To keep the balance with all other instruments, you may have to decrease the level of every channel. Usually there's a function that let's you select all channels and change levels on all channels simultaneously, so you don't screw your overall balance.

When you start a mix or production it's a good idea to keep your levels at about -10dB in every channel. As things sum up, in the end your mix will come close to 0dB.
 
Yeah, but how is it processed? Dangerous in the way, that 2 transients cause a high db peak. and you sure don't wanna blow up your speakers.
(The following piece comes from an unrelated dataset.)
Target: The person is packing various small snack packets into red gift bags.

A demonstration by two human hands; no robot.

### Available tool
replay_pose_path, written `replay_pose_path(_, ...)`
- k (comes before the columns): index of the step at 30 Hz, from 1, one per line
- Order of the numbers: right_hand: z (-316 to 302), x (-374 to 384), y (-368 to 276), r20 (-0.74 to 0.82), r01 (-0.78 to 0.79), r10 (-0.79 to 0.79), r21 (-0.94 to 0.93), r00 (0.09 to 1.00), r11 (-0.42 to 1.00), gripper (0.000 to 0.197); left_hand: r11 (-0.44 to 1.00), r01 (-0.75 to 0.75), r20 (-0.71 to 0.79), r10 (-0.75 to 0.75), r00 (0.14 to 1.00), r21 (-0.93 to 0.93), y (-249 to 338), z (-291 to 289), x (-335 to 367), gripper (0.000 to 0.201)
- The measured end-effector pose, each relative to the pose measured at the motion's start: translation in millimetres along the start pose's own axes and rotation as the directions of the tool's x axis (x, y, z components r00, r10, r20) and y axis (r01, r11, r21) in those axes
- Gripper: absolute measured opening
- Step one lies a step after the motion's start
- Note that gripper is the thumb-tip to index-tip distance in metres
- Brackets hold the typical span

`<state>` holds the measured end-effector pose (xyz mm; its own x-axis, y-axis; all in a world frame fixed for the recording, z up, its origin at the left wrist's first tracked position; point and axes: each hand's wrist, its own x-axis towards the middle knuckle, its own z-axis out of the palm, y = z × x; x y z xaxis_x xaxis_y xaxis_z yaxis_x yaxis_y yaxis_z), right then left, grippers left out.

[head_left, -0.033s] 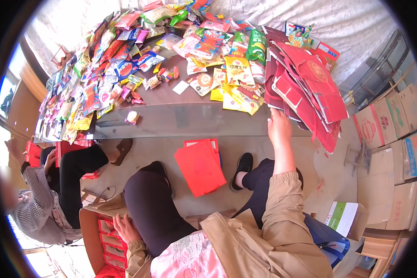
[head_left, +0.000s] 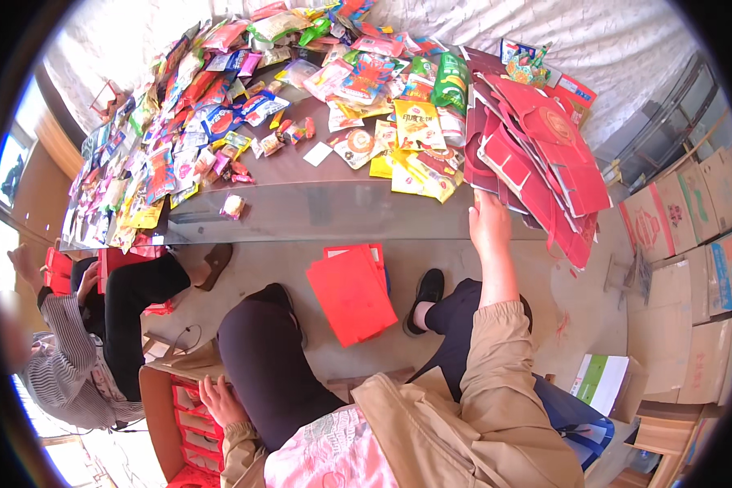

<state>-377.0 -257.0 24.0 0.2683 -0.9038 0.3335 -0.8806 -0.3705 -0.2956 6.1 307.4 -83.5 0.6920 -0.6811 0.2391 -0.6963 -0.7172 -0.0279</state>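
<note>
My right hand (head_left: pixel 489 226) reaches forward to the table's near edge. Its fingers lie together at the lower left edge of a stack of flattened red cartons (head_left: pixel 545 138), closed on the edge of one; the fingertips are partly hidden. By my left thigh, my left hand (head_left: pixel 222 402) hangs with its fingers apart and nothing in them. It is beside an open cardboard box (head_left: pixel 156 407) holding several red packs (head_left: pixel 197 419). Between my feet on the floor lies a small pile of red folders or flat cartons (head_left: pixel 351 297).
Bagged snacks (head_left: pixel 219 122) in many colours heap over the dark, glass-edged table (head_left: pixel 317 215). One small wrapped piece (head_left: pixel 233 206) lies near its front edge. A person in a striped sleeve (head_left: pixel 63 325) sits at the left. Cardboard boxes (head_left: pixel 666 325) stack at the right, near a white-green box (head_left: pixel 600 382).
</note>
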Motion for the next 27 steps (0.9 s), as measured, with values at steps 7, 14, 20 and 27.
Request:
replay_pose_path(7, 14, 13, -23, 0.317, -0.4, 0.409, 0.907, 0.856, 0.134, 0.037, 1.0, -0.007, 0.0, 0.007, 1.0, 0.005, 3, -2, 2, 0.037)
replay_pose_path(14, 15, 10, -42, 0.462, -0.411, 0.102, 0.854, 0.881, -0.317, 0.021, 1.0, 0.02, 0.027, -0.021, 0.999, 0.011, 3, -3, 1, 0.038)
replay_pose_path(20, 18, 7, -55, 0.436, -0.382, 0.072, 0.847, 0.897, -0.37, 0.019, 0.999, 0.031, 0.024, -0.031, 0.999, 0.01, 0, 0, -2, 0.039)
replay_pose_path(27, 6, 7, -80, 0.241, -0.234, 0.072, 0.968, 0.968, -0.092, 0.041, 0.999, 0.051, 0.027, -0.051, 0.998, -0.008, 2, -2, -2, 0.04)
If speakers blew up that easily, they'd be blowing up all the damn time. In other words, it's not dangerous. Yes, you can theoretically break your speakers if you have it super duper loud, but it'd be uncomfortably loud all the time - this peak isn't gonna be the thing that does them in.
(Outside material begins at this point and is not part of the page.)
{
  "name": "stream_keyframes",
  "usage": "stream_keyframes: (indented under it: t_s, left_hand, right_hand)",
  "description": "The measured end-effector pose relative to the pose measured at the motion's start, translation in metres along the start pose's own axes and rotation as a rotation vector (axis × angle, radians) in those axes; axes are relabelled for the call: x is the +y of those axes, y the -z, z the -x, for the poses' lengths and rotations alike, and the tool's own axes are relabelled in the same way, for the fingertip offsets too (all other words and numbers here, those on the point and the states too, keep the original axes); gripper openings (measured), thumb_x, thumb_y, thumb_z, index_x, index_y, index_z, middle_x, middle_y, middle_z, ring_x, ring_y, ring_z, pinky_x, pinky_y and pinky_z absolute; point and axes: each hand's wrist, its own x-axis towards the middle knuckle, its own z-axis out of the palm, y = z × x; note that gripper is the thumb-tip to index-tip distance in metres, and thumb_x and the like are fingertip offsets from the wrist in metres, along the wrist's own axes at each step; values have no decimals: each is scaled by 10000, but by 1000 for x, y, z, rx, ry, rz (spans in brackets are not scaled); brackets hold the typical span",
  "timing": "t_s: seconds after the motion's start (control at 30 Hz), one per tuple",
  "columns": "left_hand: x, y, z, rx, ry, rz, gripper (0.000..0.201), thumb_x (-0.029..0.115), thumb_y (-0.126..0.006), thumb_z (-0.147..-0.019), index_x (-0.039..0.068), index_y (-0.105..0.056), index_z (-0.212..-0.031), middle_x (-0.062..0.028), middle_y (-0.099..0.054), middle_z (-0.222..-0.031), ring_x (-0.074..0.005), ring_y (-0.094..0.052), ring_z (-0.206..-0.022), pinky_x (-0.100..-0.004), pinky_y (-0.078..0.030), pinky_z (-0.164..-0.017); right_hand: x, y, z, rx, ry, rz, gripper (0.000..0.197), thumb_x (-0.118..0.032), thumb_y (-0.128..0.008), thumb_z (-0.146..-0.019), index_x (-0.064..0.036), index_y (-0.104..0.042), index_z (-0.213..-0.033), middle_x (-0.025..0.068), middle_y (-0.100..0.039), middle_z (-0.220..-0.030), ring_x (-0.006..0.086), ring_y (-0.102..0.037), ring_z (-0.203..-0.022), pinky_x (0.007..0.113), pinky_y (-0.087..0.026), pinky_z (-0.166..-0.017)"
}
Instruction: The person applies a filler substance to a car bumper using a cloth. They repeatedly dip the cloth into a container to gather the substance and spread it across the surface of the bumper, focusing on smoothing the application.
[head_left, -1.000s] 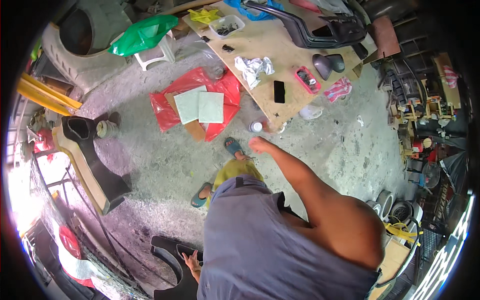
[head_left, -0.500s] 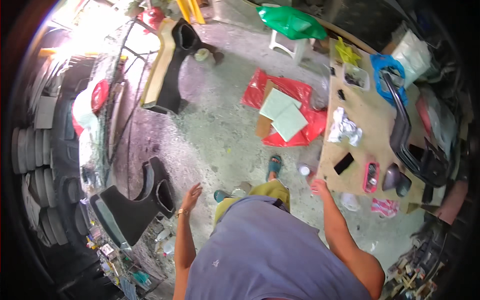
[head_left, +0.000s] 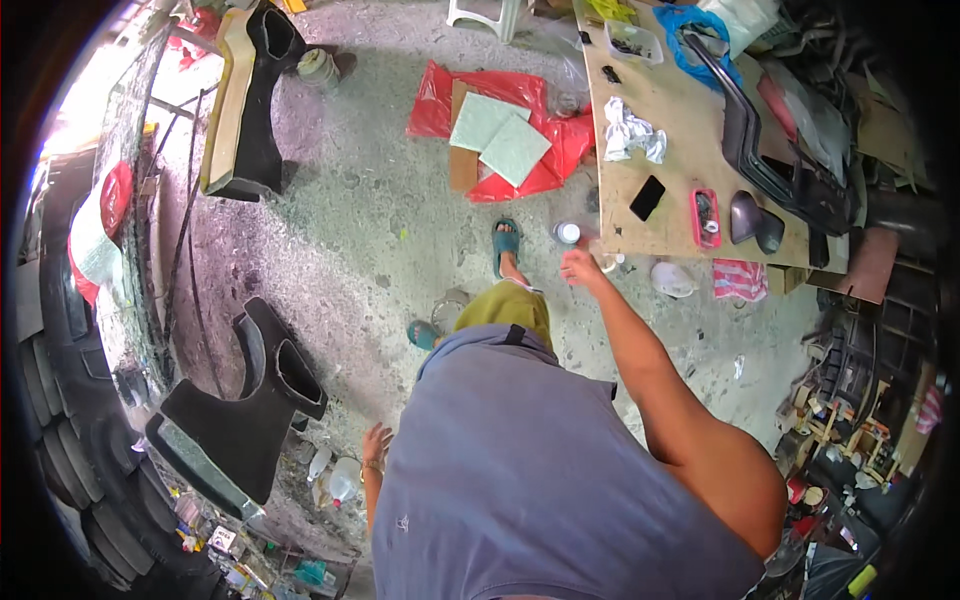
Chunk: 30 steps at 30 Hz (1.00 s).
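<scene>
My left hand (head_left: 376, 445) hangs low beside my body with its fingers apart, holding nothing. Beside it on the floor are plastic bottles (head_left: 344, 480) and a black moulded panel (head_left: 230, 415). On the other side, my right hand (head_left: 580, 267) reaches forward just off the table's near left corner. Its fingers are loosely bent and apart, and I see nothing in them. Just beyond those fingers stands a small container with a white lid (head_left: 567, 233); a gap seems to separate them. A white cup-like thing (head_left: 611, 262) is close to that hand.
The wooden table (head_left: 625, 225) carries a black phone (head_left: 648, 198), a crumpled white cloth (head_left: 634, 132), a pink tray (head_left: 706, 218) and long black trim parts (head_left: 735, 130). Pale square tiles (head_left: 515, 150) lie on red plastic (head_left: 435, 105). Another black panel (head_left: 262, 110) stands far left.
My right hand has moved off the table's corner to beside the white-lidded container. My left hand has dropped back toward my body. The view has shifted, so the table sits higher in it.
</scene>
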Motion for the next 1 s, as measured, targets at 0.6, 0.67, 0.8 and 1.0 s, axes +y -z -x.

But anyway - you can both EQ & compress, but just do a lot less than what you're doing now and remember that things can sound fairly "thin" in isolation while still sounding fine in the context of a mix. EQ won't destory & compression doesn't muddy things up unless you overdo them.
 
The extra volume spike isn't very big if the two drums you are playing occupy different frequencies. A kick and snare/clap at the same time shouldn't be too bad at all
 
Obviously it depends on the context of the song but one way you can go about this is multiband compression and using the side chain. Listen to Logic's song "Ballin".